Say the word "radiation" to three different people,
and you'll probably get three different reactions. Your aunt may tell you how
radiation destroyed her cancer. Your neighbor might mention the "duck and
cover" procedures of his day. And your comics-loving friend will explain
how gamma rays turned Bruce Banner into The Hulk. Radiation comes in many
forms and is all around us, all the time. Sometimes it's dangerous; sometimes
it's not.
Radiation is both natural and man-made. Our bodies are exposed
to natural radiation every day -- from soil and underground gases to cosmic
radiation from the sun and outer space. We're also exposed to
radiation from our own inventions -- medical procedures, televisions, cell phones and microwave
ovens. Radiation isn't necessarily always dangerous. It depends on its
strength, type and the length of exposure.

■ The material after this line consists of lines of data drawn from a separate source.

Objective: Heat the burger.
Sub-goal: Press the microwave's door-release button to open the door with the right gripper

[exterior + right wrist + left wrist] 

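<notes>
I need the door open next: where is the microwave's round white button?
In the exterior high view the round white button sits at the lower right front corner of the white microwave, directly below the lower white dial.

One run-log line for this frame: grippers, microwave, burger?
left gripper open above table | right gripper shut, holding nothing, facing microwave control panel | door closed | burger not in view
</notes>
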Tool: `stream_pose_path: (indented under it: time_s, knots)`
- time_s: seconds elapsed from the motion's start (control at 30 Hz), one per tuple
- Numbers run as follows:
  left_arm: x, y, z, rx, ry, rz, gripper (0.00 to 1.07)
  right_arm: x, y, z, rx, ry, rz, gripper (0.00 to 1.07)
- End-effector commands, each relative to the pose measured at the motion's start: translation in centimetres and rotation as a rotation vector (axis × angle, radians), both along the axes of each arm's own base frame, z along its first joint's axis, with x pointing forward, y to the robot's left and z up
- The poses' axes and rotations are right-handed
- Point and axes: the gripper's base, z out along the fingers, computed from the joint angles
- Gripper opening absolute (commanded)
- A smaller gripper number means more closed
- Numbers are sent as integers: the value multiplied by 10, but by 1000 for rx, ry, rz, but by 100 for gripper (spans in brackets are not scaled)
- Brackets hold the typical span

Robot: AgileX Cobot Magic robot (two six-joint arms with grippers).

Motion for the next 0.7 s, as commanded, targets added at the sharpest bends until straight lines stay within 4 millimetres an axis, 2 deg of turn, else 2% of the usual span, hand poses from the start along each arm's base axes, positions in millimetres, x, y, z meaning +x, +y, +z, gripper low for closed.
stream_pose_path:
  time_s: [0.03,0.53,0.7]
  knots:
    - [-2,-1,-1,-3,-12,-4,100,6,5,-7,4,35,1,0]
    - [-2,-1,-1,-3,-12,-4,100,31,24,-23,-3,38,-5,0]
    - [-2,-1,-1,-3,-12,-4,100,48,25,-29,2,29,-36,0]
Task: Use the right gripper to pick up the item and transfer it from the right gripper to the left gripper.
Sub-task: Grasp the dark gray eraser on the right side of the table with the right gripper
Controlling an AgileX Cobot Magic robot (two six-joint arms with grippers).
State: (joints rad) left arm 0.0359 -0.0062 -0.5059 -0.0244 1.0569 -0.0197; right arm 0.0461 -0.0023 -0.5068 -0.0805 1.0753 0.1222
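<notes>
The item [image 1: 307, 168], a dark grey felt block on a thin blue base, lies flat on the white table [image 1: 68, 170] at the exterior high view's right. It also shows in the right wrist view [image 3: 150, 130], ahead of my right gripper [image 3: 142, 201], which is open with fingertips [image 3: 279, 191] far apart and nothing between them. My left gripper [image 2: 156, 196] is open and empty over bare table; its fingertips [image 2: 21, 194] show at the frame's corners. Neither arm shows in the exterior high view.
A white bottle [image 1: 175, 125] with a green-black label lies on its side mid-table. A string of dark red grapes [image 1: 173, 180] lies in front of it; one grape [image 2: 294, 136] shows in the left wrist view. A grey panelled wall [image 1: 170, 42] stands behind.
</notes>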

Most people will tell you Marie Curie discovered radiation,
along with her husband and research partner Pierre. And that's right -- sort
of. Curie actually discovered the element radium in 1898, an accomplishment
that would make her the first female recipient of the Nobel Prize. However,
three years earlier in 1895, a scientist named Wilhelm Röntgen first discovered X-rays and the phenomenon of radioactivity (a
term later coined by Curie, based on the Latin word for "ray"). Soon
after Röntgen's discovery, a French scientist named Henri Becquerel attempted
to figure out where X-rays came from, and in the process found that uranium
emitted a powerful "ray." Marie Curie based her doctoral research on
Becquerel's findings, which led to her discovery of radium [source: Vaught].
Radiation is
energy that travels in the form of waves (electromagnetic radiation) or
high-speed particles (particulate radiation). Particulate radiation happens when an unstable (or
radioactive) atom disintegrates.Electromagnetic (EM) radiation,
on the other hand, has no mass and travels in waves. EM radiation can range
from very low energy to very high energy, and we call this span the electromagnetic
spectrum. Within the EM spectrum, there are two types of
radiation -- ionizing and non-ionizing.
Sadly, the very thing that gave Marie Curie
everlasting life in our history books is what ultimately killed her. In the
late 1890s, both Marie and her husband Pierre began suffering various ailments.
Marie suffered several cataracts (now a known side effect of radiation) and
eventually succumbed to anemia related to radiation in her bone marrow.